Belluno e Cortina passano al tabellone decisivo

BELLUNO Under 12 da applausi. Belluno e Cortina si sono qualificate per il tabellone a eliminazione diretta regionale. Il Belluno si è imposto 3-0 contro La Barchessa A, lasciando sul campo appena 3 game in tre partite, e il Cortina ha espugnato i campi di Mestre vincendo 2-1 al doppio decisivo. Una vittoria sofferta, quella di Enrico Dimai e Pietro Fiori, che contro il Mestre si giocavano la qualificazione. Nel primo singolare Dimai ha vinto senza problemi contro Zambon (6- 3 6-2), ma il Mestre ha pareggiato con Rossetto, uscito vincitore da una maratona di quasi tre ore contro Fiori (6-7 6-4 6-3). La giornata si è decisa al doppio. Dimai e Fiori hanno trovato dall'altra parte della rete Zambon e Licori, che dopo aver ceduto il primo set 6-3 hanno lottato, portando gli ampezzani al tie break. Qui Dimai e Fiori si sono imposti 9-7. In settimana il comitato regionale effettuerà il sorteggio grazie al quale si saprà chi sfiderà il Cortina e il Belluno. Boco, Pollazzon e Balbinot nell'ultima giornata affrontavano la Barchessa, la squadra più forte del loro girone. Senza il suo giocatore di punta, però, un ragazzino che a 11 anni è già 4.2, La Barchessa non è riuscita mai a impensierire i bellunesi.

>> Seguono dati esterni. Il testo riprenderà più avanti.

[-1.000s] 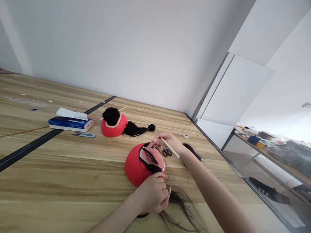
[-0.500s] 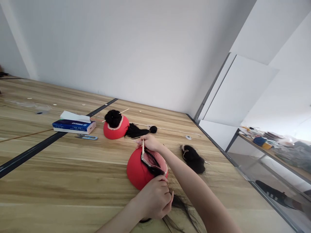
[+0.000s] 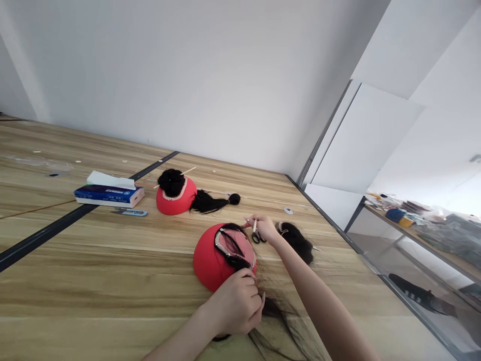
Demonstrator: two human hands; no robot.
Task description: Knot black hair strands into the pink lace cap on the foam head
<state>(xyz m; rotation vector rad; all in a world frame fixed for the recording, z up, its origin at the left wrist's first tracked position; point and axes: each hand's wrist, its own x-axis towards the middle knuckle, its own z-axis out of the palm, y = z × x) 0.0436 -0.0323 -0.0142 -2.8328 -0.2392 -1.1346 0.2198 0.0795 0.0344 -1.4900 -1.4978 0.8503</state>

Giovanni Boco (nc) ha vinto facile contro il 4.4 Alberto Braun (6-1 6-0), Alberto Pollazzon ha battuto 6-0 6-1 il pari classifica Edoardo Borso e nel doppio Boco e Alberto Balbinot hanno chiuso 6-0 6-1. Vittoria netta e che non ammette repliche. Chiude con una vittoria anche l'Alpago under 16, che spera nella qualificazione, mentre il Sedico non ce l'ha fatta a qualificarsi avendo perso anche contro la Canottieri Padova. In campo femminile, il Sedico si è arreso 3-0 al Sovizzo, ma era la stagione di debutto per le giovani tenniste della Valbelluna, il Belluno invece ha chiuso in gloria battendo La Barchessa 3-0. Bravissime Leila Seric, vittoriosa 7-6 6-2 su Valentina Nalesso, Beatrice Balbinot (6-3 4-6 7-6 a Elena Manzo) e agile l'affermazione del doppio giocato da Giulia Moritsch e Maddalena Cibien. (a.f.)